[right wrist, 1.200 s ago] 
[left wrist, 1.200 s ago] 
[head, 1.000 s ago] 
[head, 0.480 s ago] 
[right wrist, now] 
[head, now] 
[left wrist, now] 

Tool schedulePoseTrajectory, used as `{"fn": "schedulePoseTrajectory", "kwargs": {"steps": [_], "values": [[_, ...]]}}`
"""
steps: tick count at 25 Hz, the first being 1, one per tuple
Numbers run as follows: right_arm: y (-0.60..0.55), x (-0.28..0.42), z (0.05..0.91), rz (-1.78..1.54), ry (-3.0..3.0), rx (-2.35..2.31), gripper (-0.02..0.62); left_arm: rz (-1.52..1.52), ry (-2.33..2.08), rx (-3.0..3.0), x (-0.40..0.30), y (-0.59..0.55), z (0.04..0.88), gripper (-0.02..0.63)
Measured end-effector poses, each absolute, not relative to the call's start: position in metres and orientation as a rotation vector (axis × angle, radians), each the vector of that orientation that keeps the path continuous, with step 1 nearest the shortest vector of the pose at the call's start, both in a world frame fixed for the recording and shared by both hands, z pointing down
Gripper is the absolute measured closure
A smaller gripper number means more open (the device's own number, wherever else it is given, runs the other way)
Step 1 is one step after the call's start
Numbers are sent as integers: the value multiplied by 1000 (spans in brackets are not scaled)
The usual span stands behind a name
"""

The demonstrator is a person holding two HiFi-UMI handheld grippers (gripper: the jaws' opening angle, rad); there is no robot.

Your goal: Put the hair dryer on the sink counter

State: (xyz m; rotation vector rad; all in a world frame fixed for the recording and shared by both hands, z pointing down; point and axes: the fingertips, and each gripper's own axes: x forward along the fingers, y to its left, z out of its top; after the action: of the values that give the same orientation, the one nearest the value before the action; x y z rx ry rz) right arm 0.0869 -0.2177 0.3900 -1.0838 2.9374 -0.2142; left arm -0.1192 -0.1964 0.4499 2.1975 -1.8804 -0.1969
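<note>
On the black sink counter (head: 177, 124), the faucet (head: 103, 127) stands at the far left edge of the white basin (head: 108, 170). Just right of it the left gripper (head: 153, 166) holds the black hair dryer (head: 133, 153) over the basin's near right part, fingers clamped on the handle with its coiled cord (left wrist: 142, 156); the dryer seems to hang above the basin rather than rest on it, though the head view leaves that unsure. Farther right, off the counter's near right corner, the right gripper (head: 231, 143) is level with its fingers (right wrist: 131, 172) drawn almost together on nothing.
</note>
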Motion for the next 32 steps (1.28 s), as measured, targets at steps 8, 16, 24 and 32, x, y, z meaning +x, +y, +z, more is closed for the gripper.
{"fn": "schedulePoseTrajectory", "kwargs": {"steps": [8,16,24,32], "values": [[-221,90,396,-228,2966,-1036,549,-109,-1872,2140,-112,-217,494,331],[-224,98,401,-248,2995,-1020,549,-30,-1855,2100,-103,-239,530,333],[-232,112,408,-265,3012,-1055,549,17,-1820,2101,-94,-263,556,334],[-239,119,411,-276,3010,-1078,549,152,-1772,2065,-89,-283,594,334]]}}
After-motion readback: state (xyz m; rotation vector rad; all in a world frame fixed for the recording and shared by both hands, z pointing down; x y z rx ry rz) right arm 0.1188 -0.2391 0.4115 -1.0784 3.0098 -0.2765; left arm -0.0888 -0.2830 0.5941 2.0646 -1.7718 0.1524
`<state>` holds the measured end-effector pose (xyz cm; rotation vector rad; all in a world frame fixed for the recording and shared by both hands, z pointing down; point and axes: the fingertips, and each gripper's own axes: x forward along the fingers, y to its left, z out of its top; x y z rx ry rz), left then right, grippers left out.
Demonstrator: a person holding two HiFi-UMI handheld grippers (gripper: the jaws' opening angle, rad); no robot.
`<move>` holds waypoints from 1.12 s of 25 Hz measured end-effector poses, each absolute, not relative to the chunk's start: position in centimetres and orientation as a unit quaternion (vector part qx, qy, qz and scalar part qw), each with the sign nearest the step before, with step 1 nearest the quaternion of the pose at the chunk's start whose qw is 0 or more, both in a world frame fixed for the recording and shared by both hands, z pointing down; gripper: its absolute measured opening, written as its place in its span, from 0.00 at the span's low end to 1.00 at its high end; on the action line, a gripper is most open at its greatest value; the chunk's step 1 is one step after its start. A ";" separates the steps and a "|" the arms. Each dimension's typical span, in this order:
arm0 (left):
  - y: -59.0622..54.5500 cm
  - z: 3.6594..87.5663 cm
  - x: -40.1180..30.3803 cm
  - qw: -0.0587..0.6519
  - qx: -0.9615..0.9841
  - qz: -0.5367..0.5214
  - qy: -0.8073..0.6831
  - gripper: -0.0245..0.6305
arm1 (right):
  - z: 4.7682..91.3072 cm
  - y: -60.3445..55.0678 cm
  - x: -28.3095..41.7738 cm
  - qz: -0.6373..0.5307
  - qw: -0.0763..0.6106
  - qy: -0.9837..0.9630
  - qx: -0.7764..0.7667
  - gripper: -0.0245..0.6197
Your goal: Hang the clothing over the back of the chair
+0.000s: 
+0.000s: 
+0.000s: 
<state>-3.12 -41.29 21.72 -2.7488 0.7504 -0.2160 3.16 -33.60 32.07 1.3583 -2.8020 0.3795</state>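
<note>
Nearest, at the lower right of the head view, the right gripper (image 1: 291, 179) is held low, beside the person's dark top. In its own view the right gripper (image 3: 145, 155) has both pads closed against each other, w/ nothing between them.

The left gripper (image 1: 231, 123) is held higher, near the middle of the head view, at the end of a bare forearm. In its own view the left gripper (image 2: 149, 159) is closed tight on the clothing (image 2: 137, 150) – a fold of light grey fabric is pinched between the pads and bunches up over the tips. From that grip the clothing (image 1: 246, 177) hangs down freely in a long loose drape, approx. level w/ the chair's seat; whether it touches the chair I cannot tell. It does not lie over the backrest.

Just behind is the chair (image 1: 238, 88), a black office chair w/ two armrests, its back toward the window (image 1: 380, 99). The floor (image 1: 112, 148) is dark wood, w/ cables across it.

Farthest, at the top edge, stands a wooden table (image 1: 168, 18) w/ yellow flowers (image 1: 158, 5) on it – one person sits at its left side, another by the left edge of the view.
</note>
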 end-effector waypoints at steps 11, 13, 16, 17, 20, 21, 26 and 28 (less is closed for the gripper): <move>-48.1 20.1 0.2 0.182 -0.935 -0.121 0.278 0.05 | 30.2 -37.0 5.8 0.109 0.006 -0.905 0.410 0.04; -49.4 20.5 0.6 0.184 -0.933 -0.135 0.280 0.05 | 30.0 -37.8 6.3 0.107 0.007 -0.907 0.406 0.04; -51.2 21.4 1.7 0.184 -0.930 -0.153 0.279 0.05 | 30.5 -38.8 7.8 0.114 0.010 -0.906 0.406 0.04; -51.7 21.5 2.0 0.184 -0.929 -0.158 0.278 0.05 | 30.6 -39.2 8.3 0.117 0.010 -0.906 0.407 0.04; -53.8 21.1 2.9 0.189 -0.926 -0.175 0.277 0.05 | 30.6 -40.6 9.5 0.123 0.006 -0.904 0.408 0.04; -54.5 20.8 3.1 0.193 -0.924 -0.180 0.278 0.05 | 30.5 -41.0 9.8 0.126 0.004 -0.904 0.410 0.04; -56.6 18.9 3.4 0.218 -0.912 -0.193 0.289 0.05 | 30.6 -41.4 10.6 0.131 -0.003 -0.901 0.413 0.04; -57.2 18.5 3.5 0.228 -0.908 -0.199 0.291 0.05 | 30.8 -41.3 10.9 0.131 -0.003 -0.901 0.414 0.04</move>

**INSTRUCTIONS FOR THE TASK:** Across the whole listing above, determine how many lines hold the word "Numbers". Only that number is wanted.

**ANSWER FOR THE TASK:** 2